**ASSIGNMENT:** Write out every record below exactly as it appears.

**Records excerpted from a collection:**
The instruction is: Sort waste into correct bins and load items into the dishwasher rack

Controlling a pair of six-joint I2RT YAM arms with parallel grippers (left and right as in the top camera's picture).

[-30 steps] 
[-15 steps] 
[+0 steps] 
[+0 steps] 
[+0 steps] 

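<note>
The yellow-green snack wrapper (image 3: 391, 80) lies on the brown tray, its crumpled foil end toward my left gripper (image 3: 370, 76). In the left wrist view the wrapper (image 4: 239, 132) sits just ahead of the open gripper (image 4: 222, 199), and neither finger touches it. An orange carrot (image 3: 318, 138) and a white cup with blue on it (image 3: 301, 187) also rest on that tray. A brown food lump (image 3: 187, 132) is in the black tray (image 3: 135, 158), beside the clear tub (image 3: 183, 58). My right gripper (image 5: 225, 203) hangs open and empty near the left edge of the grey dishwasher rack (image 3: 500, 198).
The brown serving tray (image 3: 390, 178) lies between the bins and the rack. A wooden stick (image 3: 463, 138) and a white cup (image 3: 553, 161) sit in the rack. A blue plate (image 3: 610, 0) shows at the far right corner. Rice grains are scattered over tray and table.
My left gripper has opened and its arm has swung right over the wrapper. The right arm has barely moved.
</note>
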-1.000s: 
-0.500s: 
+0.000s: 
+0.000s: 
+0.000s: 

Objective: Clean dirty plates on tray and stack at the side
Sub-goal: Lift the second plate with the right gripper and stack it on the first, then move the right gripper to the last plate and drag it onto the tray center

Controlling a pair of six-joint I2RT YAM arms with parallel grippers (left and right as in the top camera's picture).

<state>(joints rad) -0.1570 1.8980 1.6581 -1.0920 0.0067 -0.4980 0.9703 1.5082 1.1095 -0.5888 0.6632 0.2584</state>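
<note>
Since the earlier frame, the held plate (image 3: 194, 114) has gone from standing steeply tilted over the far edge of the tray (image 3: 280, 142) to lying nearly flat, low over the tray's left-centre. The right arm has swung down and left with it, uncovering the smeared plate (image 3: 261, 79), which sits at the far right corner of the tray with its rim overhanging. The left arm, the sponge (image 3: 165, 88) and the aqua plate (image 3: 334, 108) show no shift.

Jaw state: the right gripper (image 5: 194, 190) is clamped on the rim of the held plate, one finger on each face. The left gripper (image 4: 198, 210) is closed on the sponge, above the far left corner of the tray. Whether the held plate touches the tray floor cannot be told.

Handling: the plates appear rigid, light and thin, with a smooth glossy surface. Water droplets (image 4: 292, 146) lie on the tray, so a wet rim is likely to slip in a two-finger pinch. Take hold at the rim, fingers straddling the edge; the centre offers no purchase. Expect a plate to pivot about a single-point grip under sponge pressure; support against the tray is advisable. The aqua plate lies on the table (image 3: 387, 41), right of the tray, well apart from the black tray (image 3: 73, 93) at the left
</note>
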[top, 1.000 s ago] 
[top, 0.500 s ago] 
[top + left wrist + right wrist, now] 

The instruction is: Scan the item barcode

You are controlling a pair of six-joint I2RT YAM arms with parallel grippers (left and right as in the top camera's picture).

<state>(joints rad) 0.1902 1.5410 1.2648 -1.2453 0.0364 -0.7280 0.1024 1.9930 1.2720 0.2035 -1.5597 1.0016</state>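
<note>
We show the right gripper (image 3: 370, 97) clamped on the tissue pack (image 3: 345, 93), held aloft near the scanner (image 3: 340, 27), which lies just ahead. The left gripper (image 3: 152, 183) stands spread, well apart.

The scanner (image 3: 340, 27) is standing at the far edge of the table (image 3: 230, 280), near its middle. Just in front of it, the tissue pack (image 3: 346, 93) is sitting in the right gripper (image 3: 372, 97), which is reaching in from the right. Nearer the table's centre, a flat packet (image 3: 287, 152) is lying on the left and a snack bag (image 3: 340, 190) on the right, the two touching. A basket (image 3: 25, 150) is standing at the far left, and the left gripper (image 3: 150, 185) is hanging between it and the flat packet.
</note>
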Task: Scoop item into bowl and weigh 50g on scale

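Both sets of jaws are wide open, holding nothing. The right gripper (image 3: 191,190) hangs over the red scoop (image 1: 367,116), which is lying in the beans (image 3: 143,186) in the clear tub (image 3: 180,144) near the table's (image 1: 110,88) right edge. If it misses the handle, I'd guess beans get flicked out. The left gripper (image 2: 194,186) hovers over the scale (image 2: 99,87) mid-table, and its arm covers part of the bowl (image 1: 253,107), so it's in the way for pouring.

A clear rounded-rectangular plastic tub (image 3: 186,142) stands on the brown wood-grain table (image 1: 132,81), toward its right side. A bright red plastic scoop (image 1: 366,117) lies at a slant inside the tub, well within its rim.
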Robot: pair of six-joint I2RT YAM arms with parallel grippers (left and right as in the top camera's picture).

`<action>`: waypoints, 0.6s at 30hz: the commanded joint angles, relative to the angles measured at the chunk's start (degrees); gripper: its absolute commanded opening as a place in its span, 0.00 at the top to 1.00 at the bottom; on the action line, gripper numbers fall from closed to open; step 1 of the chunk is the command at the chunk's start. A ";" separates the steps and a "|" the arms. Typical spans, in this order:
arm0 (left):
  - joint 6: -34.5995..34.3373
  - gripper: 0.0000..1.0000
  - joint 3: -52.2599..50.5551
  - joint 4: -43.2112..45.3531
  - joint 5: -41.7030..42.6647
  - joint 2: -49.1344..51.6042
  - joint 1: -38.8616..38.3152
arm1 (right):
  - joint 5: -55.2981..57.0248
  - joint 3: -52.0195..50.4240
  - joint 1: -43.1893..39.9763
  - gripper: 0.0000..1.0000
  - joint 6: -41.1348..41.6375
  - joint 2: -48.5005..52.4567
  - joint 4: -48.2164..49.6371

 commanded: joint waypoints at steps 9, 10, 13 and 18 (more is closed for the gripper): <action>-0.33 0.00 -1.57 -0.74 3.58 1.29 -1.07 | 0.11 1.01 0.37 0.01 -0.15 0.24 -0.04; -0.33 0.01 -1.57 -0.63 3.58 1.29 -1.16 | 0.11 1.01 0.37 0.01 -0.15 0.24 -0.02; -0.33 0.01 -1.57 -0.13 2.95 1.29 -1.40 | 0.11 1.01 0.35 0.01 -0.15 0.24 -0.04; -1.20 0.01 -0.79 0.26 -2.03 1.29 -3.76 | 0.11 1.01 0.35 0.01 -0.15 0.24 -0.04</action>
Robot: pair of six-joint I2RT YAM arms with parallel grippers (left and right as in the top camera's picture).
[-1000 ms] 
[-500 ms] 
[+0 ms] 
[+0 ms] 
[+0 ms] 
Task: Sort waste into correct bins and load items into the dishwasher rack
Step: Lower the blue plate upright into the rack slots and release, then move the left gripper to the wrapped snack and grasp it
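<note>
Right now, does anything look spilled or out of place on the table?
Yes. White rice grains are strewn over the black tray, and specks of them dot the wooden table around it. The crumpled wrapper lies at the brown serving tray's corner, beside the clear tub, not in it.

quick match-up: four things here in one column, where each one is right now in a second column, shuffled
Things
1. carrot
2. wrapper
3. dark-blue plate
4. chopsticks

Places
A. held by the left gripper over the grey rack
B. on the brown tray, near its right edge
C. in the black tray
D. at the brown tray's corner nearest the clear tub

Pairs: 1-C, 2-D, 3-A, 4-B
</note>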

**ANSWER SPACE:**
The instruction is: Sort waste into correct bins and load items into the dishwasher rack

Controlling a pair of six-joint I2RT YAM arms with parallel grippers (left and right as in the top camera's picture).

[-30 steps] 
[-15 steps] 
[+0 steps] 
[+0 steps] 
[+0 steps] 

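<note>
The yellow-green snack wrapper (image 3: 391, 80) lies on the brown tray, its crumpled foil end toward my left gripper (image 3: 370, 76). In the left wrist view the wrapper (image 4: 239, 132) sits just ahead of the open gripper (image 4: 222, 199), and neither finger touches it. An orange carrot (image 3: 318, 138) and a white cup with blue on it (image 3: 301, 187) also rest on that tray. A brown food lump (image 3: 187, 132) is in the black tray (image 3: 135, 158), beside the clear tub (image 3: 183, 58). My right gripper (image 5: 225, 203) hangs open and empty near the left edge of the grey dishwasher rack (image 3: 500, 198).
The brown serving tray (image 3: 390, 178) lies between the bins and the rack. A wooden stick (image 3: 463, 138) and a white cup (image 3: 553, 161) sit in the rack. A blue plate (image 3: 610, 0) shows at the far right corner. Rice grains are scattered over tray and table.
My left gripper has opened and its arm has swung right over the wrapper. The right arm has barely moved.
</note>
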-1.000s: 
-0.500s: 
+0.000s: 
+0.000s: 
+0.000s: 

Objective: Clean dirty plates on tray and stack at the side
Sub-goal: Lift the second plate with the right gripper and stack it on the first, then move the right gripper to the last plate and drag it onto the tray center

Controlling a pair of six-joint I2RT YAM arms with parallel grippers (left and right as in the top camera's picture).

<state>(joints rad) -0.1570 1.8980 1.6581 -1.0920 0.0067 -0.4980 0.9703 1.5082 1.1095 -0.5888 0.6632 0.2584</state>
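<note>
Since the earlier frame, the held plate (image 3: 194, 114) has gone from standing steeply tilted over the far edge of the tray (image 3: 280, 142) to lying nearly flat, low over the tray's left-centre. The right arm has swung down and left with it, uncovering the smeared plate (image 3: 261, 79), which sits at the far right corner of the tray with its rim overhanging. The left arm, the sponge (image 3: 165, 88) and the aqua plate (image 3: 334, 108) show no shift.

Jaw state: the right gripper (image 5: 194, 190) is clamped on the rim of the held plate, one finger on each face. The left gripper (image 4: 198, 210) is closed on the sponge, above the far left corner of the tray. Whether the held plate touches the tray floor cannot be told.

Handling: the plates appear rigid, light and thin, with a smooth glossy surface. Water droplets (image 4: 292, 146) lie on the tray, so a wet rim is likely to slip in a two-finger pinch. Take hold at the rim, fingers straddling the edge; the centre offers no purchase. Expect a plate to pivot about a single-point grip under sponge pressure; support against the tray is advisable. The aqua plate lies on the table (image 3: 387, 41), right of the tray, well apart from the black tray (image 3: 73, 93) at the left
</note>
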[top, 1.000 s ago] 
[top, 0.500 s ago] 
[top + left wrist + right wrist, now] 

The instruction is: Scan the item barcode

You are controlling a pair of six-joint I2RT YAM arms with parallel grippers (left and right as in the top camera's picture).

<state>(joints rad) 0.1902 1.5410 1.2648 -1.2453 0.0364 -0.7280 0.1024 1.9930 1.2720 0.2035 -1.5597 1.0016</state>
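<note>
We show the right gripper (image 3: 370, 97) clamped on the tissue pack (image 3: 345, 93), held aloft near the scanner (image 3: 340, 27), which lies just ahead. The left gripper (image 3: 152, 183) stands spread, well apart.

The scanner (image 3: 340, 27) is standing at the far edge of the table (image 3: 230, 280), near its middle. Just in front of it, the tissue pack (image 3: 346, 93) is sitting in the right gripper (image 3: 372, 97), which is reaching in from the right. Nearer the table's centre, a flat packet (image 3: 287, 152) is lying on the left and a snack bag (image 3: 340, 190) on the right, the two touching. A basket (image 3: 25, 150) is standing at the far left, and the left gripper (image 3: 150, 185) is hanging between it and the flat packet.
</note>
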Task: Scoop item into bowl and weigh 50g on scale

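Both sets of jaws are wide open, holding nothing. The right gripper (image 3: 191,190) hangs over the red scoop (image 1: 367,116), which is lying in the beans (image 3: 143,186) in the clear tub (image 3: 180,144) near the table's (image 1: 110,88) right edge. If it misses the handle, I'd guess beans get flicked out. The left gripper (image 2: 194,186) hovers over the scale (image 2: 99,87) mid-table, and its arm covers part of the bowl (image 1: 253,107), so it's in the way for pouring.

A clear rounded-rectangular plastic tub (image 3: 186,142) stands on the brown wood-grain table (image 1: 132,81), toward its right side. A bright red plastic scoop (image 1: 366,117) lies at a slant inside the tub, well within its rim.
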Robot: pair of six-joint I2RT YAM arms with parallel grippers (left and right as in the top camera's picture).

`<action>`: waypoints, 0.6s at 30hz: the commanded joint angles, relative to the angles measured at the chunk's start (degrees); gripper: its absolute commanded opening as a place in its span, 0.00 at the top to 1.00 at the bottom; on the action line, gripper numbers fall from closed to open; step 1 of the chunk is the command at the chunk's start. A ";" separates the steps and a "|" the arms. Typical spans, in this order:
arm0 (left):
  - joint 6: -34.5995..34.3373
  - gripper: 0.0000..1.0000
  - joint 3: -52.2599..50.5551
  - joint 4: -43.2112..45.3531
  - joint 5: -41.7030..42.6647
  - joint 2: -49.1344..51.6042
  - joint 1: -38.8616..38.3152
arm1 (right):
  - joint 5: -55.2981..57.0248
  - joint 3: -52.0195..50.4240
  - joint 1: -43.1893..39.9763
  - gripper: 0.0000..1.0000
  - joint 6: -41.1348..41.6375
  - joint 2: -48.5005..52.4567
  - joint 4: -48.2164..49.6371

 commanded: joint waypoints at steps 9, 10, 13 and 18 (more is closed for the gripper): <action>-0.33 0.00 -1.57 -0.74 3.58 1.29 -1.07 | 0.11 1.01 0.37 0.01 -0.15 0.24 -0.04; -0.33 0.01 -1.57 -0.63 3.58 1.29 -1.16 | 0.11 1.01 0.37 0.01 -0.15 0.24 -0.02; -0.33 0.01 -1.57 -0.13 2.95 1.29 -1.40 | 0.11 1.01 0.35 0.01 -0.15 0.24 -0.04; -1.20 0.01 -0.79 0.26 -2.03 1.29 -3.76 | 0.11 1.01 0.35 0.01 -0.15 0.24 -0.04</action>
Robot: pair of six-joint I2RT YAM arms with parallel grippers (left and right as in the top camera's picture).
[-1000 ms] 
[-500 ms] 
[+0 ms] 
[+0 ms] 
[+0 ms] 
Task: Sort waste into correct bins and load items into the dishwasher rack
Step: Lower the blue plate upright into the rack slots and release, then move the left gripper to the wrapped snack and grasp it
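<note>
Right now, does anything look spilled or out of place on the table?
Yes. White rice grains are strewn over the black tray, and specks of them dot the wooden table around it. The crumpled wrapper lies at the brown serving tray's corner, beside the clear tub, not in it.

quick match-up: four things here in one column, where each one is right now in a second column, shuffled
Things
1. carrot
2. wrapper
3. dark-blue plate
4. chopsticks

Places
A. held by the left gripper over the grey rack
B. on the brown tray, near its right edge
C. in the black tray
D. at the brown tray's corner nearest the clear tub

Pairs: 1-C, 2-D, 3-A, 4-B
</note>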

The exercise has been completed in full.